The Court also held that Mr. Allen was entitled to be compensated for the 65 vacation days that he had accumulated, but was unable to take, before his termination. Ainsworth had refused to compensate Mr. Allen for the lost vacation days, arguing that a company policy precluded such recovery. In February 2007, the company adopted a policy that provided that vacation days could not be carried over from year to year without company approval. In rejecting the company’s efforts to enforce the February 2007 policy to deny this aspect of Mr. Allen’s claim, the Court held that this policy reflected a significant change in the company’s position regarding vacation days and that this significant change had not been clearly communicated to the company’s employees, including Mr. Allen. The Court also noted that the company’s period of crisis and restructuring made it difficult for employees in the finance department, such as Mr. Allen, to take their vacation days.
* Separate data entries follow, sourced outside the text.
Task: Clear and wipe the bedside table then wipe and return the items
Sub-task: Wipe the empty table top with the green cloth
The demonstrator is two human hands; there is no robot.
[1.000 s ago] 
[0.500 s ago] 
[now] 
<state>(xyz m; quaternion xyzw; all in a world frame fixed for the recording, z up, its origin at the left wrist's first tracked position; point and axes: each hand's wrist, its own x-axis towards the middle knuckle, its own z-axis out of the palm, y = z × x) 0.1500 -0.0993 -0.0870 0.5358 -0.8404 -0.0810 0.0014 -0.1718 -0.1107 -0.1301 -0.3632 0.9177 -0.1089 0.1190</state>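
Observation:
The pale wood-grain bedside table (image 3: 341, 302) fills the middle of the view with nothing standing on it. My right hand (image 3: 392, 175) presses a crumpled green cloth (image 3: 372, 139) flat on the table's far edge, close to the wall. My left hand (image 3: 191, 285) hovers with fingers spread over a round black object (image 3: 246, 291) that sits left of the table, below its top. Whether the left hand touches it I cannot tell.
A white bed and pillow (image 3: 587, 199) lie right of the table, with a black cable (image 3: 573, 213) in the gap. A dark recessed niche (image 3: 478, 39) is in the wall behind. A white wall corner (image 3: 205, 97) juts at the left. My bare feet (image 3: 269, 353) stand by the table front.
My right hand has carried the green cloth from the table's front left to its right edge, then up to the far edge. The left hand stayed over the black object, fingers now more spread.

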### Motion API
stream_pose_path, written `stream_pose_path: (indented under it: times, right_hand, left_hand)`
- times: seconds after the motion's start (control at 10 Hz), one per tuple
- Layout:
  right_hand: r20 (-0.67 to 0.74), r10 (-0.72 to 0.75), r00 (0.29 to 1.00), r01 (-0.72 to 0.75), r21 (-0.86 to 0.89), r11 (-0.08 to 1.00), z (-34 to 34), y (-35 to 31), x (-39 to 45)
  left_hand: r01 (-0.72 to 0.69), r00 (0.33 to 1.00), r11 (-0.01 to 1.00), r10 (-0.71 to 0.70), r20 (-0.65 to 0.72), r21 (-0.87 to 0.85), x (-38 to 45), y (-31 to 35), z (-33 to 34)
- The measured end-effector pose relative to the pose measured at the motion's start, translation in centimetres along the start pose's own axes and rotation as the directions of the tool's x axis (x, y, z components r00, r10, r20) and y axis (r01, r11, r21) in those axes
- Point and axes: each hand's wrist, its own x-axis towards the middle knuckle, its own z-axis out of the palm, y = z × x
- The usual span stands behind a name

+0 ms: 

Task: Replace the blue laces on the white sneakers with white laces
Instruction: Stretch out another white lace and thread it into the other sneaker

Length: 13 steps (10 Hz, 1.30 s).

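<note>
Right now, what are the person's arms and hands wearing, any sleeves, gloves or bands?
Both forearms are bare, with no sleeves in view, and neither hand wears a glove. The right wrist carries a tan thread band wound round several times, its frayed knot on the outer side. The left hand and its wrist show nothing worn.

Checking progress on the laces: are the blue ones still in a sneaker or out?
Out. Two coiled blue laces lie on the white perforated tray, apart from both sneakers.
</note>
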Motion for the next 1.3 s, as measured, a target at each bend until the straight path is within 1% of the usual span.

However, Ainsworth was successful in defending one of Mr. Allen’s claims. Mr. Allen claimed he was entitled to an additional five weeks’ salary to represent the vacation time that he would have received had he been working over the 15-month period. The court confirmed earlier decisions that terminated employees are not entitled to damages for lost paid vacation time in addition to pay in lieu of notice. Had Mr. Allen continued working at Ainsworth during a 15-month working notice period, he would have been entitled to five weeks’ vacation during the 15-month work period. Thus, once the full 15 months’ salary was paid, Mr. Allen was not entitled to receive further amounts for vacation pay.
What lessons can employers learn from this decision?
- The decision to send an employee home on salary and benefit continuance during a termination notice period may result in a finding of immediate dismissal, entitling the employee to an immediate payment of damages. Thus, if an employer wishes to use “garden leave” as a form of working notice, it should specifically say so in its employment contracts.
- If an employment agreement says that the employee is entitled to “pay in lieu” for a prescribed period for a termination without cause, but imposes no duty on the employee to mitigate, the prescribed severance will not be reduced just because the terminated employee gets another job. As a result, employers should consider whether to include a “duty to mitigate” clause in the termination provisions of an employment contract.
- If bonuses have been a significant part of the employee’s compensation package, and the employment agreement does not expressly preclude the employee from receiving a bonus for the severance period, the employee will be entitled to bonus payments in respect of the severance period.
- A change in company policy regarding the accumulation of vacation days must be clearly communicated to employees. Employees who stand to lose accumulated vacation days should be warned of any pending loss resulting from a change in policy. In addition, an employer must provide the employee with a reasonable opportunity to take the accumulated vacation time before the time is lost.
Editor’s Note: The employer, Ainsworth Lumber Co., has appealed this decision to the BC Court of Appeal. The appeal is scheduled to be argued on February 23, 2013. We will report further on this case once the Court of Appeal releases its decision.